©UN Photo/Albert Gonzalez Farran
When anyone is left with no crops, no livestock, no water, migrating is the immediate option for survival. This is a common strategy among living beings. In the case of mankind, migratory movements have been a key element in the settlement of the Earth since historical records are kept. Humans have mostly migrated because of two causes: poverty and violence. The current climate crisis is related to both: it generates poverty in already impoverished areas, and it is an element that is unfortunately linked to endemic ethnic and armed conflicts in the most economically degraded regions of the planet. Hence, the term “environmental migrant” is added to the dictionary of governments and international organizations, as it implies a new challenge for the attainment of the Sustainable Development Goals (SDGs).
Modern geography classifies migrations in two large groups: cross-border or international, between different countries, and internal, referring to population movements within one country. According to the International Organization for Migration (IOM), the number of international migrants in 2017 reached 258 million, which represents 3.4 % of the world population; however, according to the UN Refugee Agency (UNHCR), internal migrants doubled that figure, exceeding 500 million.
Internal movements are therefore more numerous but they are also more silent, as they receive less attention from the media than migrations between countries; however, they threaten to cause severe humanitarian crises because of their scale and the inability of the governments of the affected countries to mitigate or adapt to severe climate situations. Many of them are already suffering from them.
©John Hogg
Towards an essential forecasting model
The World Bank report Groundswell: Preparing for Internal Climate Migration alerts of the negative consequences of the climate crisis experienced in some of the most vulnerable areas of the planet such as sub-Saharan Africa, South Asia and Latin America. These are areas that will experience the greatest population growth in the next few decades and are therefore essential for the balance of mankind. The report has been issued by the World Bank in partnership with experts from the Columbia University Earth Institute, the City University of New York (CUNY), the Institute for Demographic Research (CIDR), and the Potsdam Institute for Climate Impact Research (PIK).
©ACNUR/B. Bannon
One of the goals of their research is to establish the foundations of a geographic model for the monitoring of the internal migratory phenomenon. This is a pioneering approach, as it relates high-resolution demographic, socioeconomic and climate data, by dividing the territory into 14 km2 grids. The goal is to model the probable changes in the population of each country in order to detect those that can be attributed to internal climate migration.

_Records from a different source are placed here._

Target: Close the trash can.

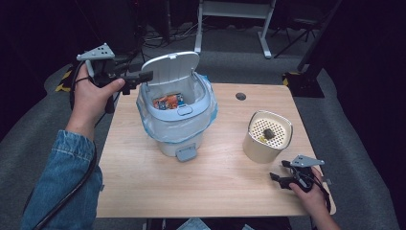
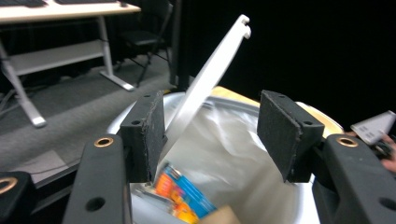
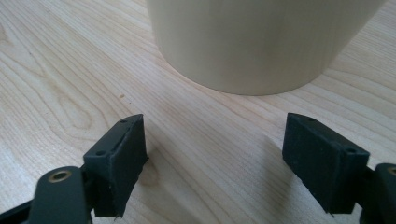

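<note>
**Inspector:** Bin [image 1: 174,120] stands at mid-table, lid [image 1: 173,66] raised at its far edge, liner bag fitted, an orange-and-blue packet [image 1: 168,101] inside. Nearest of all, well right of the bin, the right gripper [image 1: 280,179] rests low on the table [image 1: 215,182], jaws spread, holding nothing, facing the cream container [image 1: 267,136].

**Assessor:** And the left gripper [image 1: 143,76]?

**Inspector:** At the bin's far-left rim, jaws parted and empty, just beside the lid edge [image 2: 210,74].

**Assessor:** Advice?

**Inspector:** I judge the lid is the step. Contact it squarely near its free tip and guide it slowly, lest the light bin shift.
</note>
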Action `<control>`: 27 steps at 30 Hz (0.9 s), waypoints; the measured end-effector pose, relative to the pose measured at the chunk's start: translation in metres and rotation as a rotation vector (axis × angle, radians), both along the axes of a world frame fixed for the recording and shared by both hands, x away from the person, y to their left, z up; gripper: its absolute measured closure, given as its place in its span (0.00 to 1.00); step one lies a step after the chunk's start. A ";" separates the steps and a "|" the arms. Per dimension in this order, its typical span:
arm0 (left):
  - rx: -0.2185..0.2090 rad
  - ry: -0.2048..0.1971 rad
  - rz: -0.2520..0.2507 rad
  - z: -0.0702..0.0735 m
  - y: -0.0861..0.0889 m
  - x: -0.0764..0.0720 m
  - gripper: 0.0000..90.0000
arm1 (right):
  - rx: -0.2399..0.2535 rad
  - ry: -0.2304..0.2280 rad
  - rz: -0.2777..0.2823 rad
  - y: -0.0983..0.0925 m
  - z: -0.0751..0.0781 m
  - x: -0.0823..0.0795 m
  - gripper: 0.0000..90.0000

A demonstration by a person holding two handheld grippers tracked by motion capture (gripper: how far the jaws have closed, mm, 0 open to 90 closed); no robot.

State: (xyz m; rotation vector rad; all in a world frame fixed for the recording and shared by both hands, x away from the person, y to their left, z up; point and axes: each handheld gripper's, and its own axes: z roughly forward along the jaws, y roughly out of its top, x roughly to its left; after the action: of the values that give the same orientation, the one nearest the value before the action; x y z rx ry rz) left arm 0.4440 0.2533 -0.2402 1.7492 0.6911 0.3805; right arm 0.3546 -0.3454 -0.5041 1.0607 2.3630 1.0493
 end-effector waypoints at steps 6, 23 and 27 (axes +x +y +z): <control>0.041 0.015 -0.054 -0.003 -0.014 -0.016 0.47 | 0.001 0.000 -0.001 0.000 0.000 0.000 0.25; 0.056 0.166 -0.107 -0.019 -0.055 -0.016 0.63 | 0.001 0.000 -0.010 0.001 0.000 -0.001 0.25; 0.093 0.150 -0.088 -0.022 -0.062 -0.014 0.69 | 0.001 0.000 -0.010 0.001 0.000 -0.001 0.25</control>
State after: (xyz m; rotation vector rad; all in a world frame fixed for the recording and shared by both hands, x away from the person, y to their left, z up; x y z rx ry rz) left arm 0.4298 0.1910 -0.2619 1.9035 0.7100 0.2256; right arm 0.3532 -0.3448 -0.5040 1.0719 2.3550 1.0470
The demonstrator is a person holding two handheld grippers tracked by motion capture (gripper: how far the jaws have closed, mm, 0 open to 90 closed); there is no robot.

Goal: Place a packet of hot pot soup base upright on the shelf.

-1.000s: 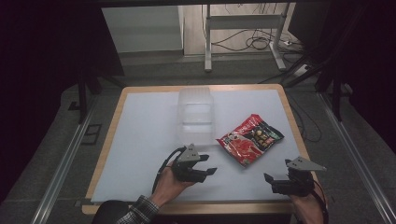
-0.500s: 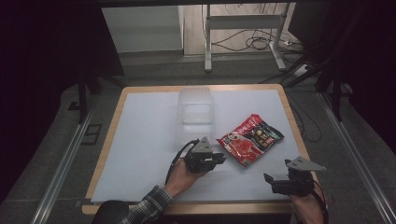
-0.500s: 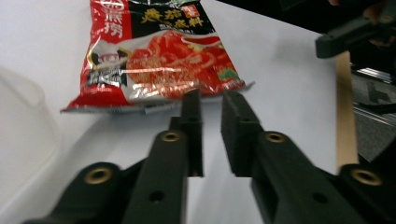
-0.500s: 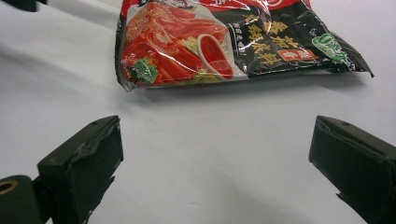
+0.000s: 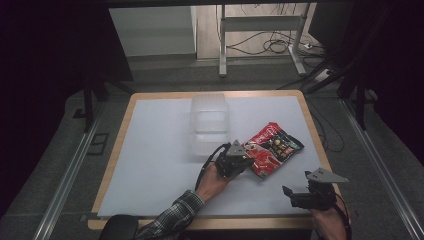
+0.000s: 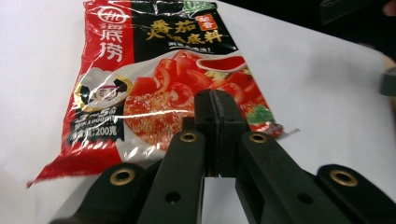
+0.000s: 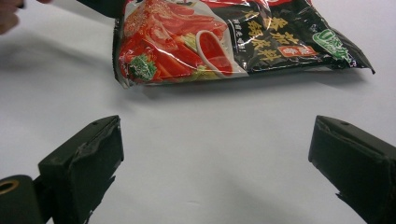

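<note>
A red and black soup-base packet (image 5: 275, 147) lies flat on the white table right of centre, and appears large in the left gripper view (image 6: 159, 79). My left gripper (image 5: 247, 161) sits at the packet's near-left edge. Its jaws have just been closing and now stand shut, tips (image 6: 215, 95) over the packet's lower edge. I see no foil pinched between them. My right gripper (image 5: 292, 194) rests near the front right edge, open and empty (image 7: 215, 140), facing the packet (image 7: 224, 42) from a short way off.
A clear plastic container (image 5: 209, 122) stands at the table's middle back, just left of the packet. The white table top (image 5: 150, 150) has a wooden rim. Metal rails run along both sides of the table; a stand and cables lie on the floor beyond.
My left gripper has moved right from the table's front middle up to the packet's edge, and its jaws have gone from open to shut. The right gripper has stayed in place.
</note>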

Then again, the report provides worrying estimates: up to 143 million people in these areas might become internal climate migrants by 2050, 86 million of which in sub-Saharan Africa, 40 million in South Asia and 17 million in Latin America.
© UN Photo/Logan AbassI
A tool for prevention and adaptation
This information can end up being very useful for the governance of these areas, in which the population is estimated to double by 2050. There we find 47 of the least developed countries with less resources to control migratory movements, and they are also the most threatened by the evolution of the crisis caused by climate change. A factor that increases their vulnerability is the lack of reliable demographic data. These are very large areas, such as Sahel, in Africa, where the population has periodically migrated and where there is no exact data on the access to water, livestock, land registries or the state of crops.
© UN Photo/Tim McKulka
The model the World Bank study intends to create takes into consideration the difficulties in obtaining these variables and it also aims to control another destabilizing phenomenon, such as the imbalances in the demographic equilibrium caused by the poorly managed cycles between droughts and periods of abundant rainfall. A good example is the Sahel, where the rainfall in the 1960s caused the return of the former shepherds and farmers, mostly driven by the governments of the countries located in the large semi-desertic strip; the return of the drought between 1968 and 1974, in a relatively overpopulated region, caused one of the most lacerating famines in recent memory.
©UN Photo/Olivier Chassot
Information is power
The study confirms a factor experts have been announcing for decades: the scale of internal environmental displacement will increase until 2050, but adds that it is likely to accelerate unless appropriate action is taken.
In this sense, conclusions are not entirely pessimistic as they consider that the migration itself can be a sensible strategy to adapt to the climate crisis if properly managed and supported by good development and investment policies.
Hence, the internal environmental displacement does not have to be a crisis, but it can become a very severe humanitarian emergency if it is not controlled. The old saying “information is power” is more valid than ever.